NOTA: Utilizzare ratti maschi Sprague-Dawley del peso di 250 g. Posizionare la fiala contenente una scheggia di tessuto pancreatico immerso nel reagente stabilizzante dell'RNA in un serbatoio di azoto liquido a -80 gradi centigradi e utilizzare la soluzione del reagente di estrazione dell'RNA per mantenere l'integrità dell'RNA.
1. Rimozione del tessuto pancreatico ratto
- Preparare la sala operatoria e posizionare tutti i materiali necessari sotto il cofano.
- Sterilizzare tutti gli strumenti chirurgici (dressing forceps, forceps Brown-Adson, forbici Iris e forbici Littler) in forno per almeno 4 h a 240 gradi centigradi per inattivare RNases15. Sterilizzare la superficie del luogo di chirurgia con 70% di alcol sotto il cofano.
- Iniettare chetamina/xylazina intraperitonealmente utilizzando una siringa insulina [80/8 mg/kg]. Controllare la profondità dell'anestesia pizzicando le dita dei piedi del ratto per una mancanza di risposta.
- Aggiungere 1 mL di reagente di stabilizzazione dell'RNA nel microtubo corretto (2 mL) per inibire l'attivazione delle endonucleasi nei tessuti azizzati.
- Posizionare immediatamente il ratto sulla tavola chirurgica (allontanarsi dal chirurgo) per un'incisione a media linea.
- Sterilizzare l'intera superficie addominale con il 70% di alcol e rimuovere i capelli di ratto utilizzando un tagliacapello con #40 lame.
- Fai un'incisione a forma di V per aprire l'addome dall'area pubica alle zampe anteriori con le forbici Dressing, le forcepi Brown-Adson, le forbici Iris e le forbici Littler.
- Capovolgere gli organi addominali sul lato sinistro per esporre il pancreas. Trova con attenzione il tessuto pancreatico, che si diffonde nella cavità addominale. Individuare l'area sotto la milza per trovare il pancreas senza essere confuso con il tessuto adiposo.
- Rimuovere immediatamente 20-30 mg di pancreas dalla cavità addominale in meno di 2 min. Mettere rapidamente il tessuto rimosso nel microtubo da 2 mL e tagliarlo con una fresa sterile per penetrare i tessuti separati con il reagente di stabilizzazione dell'RNA.
- Posizionare il microtubo in un serbatoio di azoto per congelare immediatamente. Conservare il microtubo in un congelatore a -80 gradi centigradi per 24 h16.
- Dopo 24 h, trasferire i piccoli pezzi di tessuti pancreatici in un contenitore di ghiaccio.
- Iniettare cloruro di potassio (KCl) intracardially per l'eutanasia dei ratti dopo l'intervento chirurgico.
2. Estrazione dell'RNA
- Sterilizzare la superficie sotto il cofano con 70% di alcol.
- Mettere 1 mL del reagente di estrazione dell'RNA, che contiene il diocianio di guanidinio per inibire RNase, nel microtubo sterile.
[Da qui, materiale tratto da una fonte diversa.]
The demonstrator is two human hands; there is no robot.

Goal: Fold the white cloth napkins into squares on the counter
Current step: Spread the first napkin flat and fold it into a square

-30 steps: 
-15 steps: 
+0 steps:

- Trasferire il tessuto pancreatico separato nel microtubo. Trasferire il microtubo nell'azoto liquido per congelare immediatamente.
- Omogeneizzare il tessuto con il sonicatore della sonda a micro punta a 4 gradi centigradi impostato al livello 20 per 60 s on e 5 s off.
- Incubare ogni campione omogeneizzato per 5 minuti a 4 gradi centigradi utilizzando ghiaccio tritato per consentire ai complessi di nucleoproteina di essere completamente dissociati.
- Arricchire i campioni con 0,2 mL di cloroformio per ogni 1 mL di reagente di estrazione dell'RNA. Stringere saldamente il tubo e agitarlo con forza per 15 s.
- Incubare il tubo per 15 minuti sul ghiaccio tritato (4 gradi centigradi) per separare il reagente in tre fasi.
- Eseguire la centrifuga a 12.000 x g per 15 min a 2 -8 . Trasferire la fase aques incolore in un nuovo microtubo.
- Aggiungere 0,5 mL del 100% isopropanolo alla fase aque. Chiudere il tubo e invertire almeno 3 volte per mescolare accuratamente l'RNA.
- Incubare il campione per 5-10 min su una scatola fredda (4 gradi centigradi) per consentire la precipitazione dell'RNA.
- Eseguire la centrifuga a 12.000 x g per 15 min a 2 -8 . Scarta il supernatant.
- Arricchire ciascuno dei tubi centrifuga con 1 mL del 75% di etanolo.
- Lavare il pellet dell'RNA invertendo il tubo almeno 3 volte.
- Eseguire la centrifuga a 7.500 x g a 2-8 dollari per 5 min. Scartare il supernatant per rimuovere l'etanolo in eccesso dal pellet dell'RNA mediante l'essiccazione dell'aria.
- Sospendere nuovamente il pellet di RNA in acqua libera da diethylpyrocarbonate (DEPC) trattata senza RNase.
- Passare la soluzione attraverso una punta di pipetta più volte per sciogliere il pellet di RNA. Quindi, incubare la soluzione per 10-15 min a 65 dollari.
3. Valutazione dell'integrità dell'RNA con elettroforesi denaturazione
- Preparare il buffer di esecuzione del gel: 50 mM NaAc (DEPC trattato) e 0,5 M EDTA (pH 8.0) in H2O trattato da DEPC.
- Preparare 5x formaldeide gel-running buffer (buffer di esecuzione MOPS): 0,1 M MOPS (pH 7.0), 40 mM NaAc, 5 mM EDTA (pH 8.0).
- Sciogliere 20,6 g di MOPS in 800 mL di DEPC trattati con acetato di sodio da 50 mM. Regolare il pH a 7,0 con 2 N NaOH. Aggiungere 10 mL di DEPC-trattato 0.5 M EDTA (pH 8.0). Regolare il volume della soluzione a 1 L con acqua trattata DEPC.
- Filtrare la soluzione attraverso un filtro da 0,2 m e tenerla a temperatura ambiente lontano dalla luce per motivi di sterilizzazione. Il buffer diventa giallo con il tempo se è esposto alla luce o è autoclaved. Un buffer color paglia funziona bene, ma quelli più scuri non17.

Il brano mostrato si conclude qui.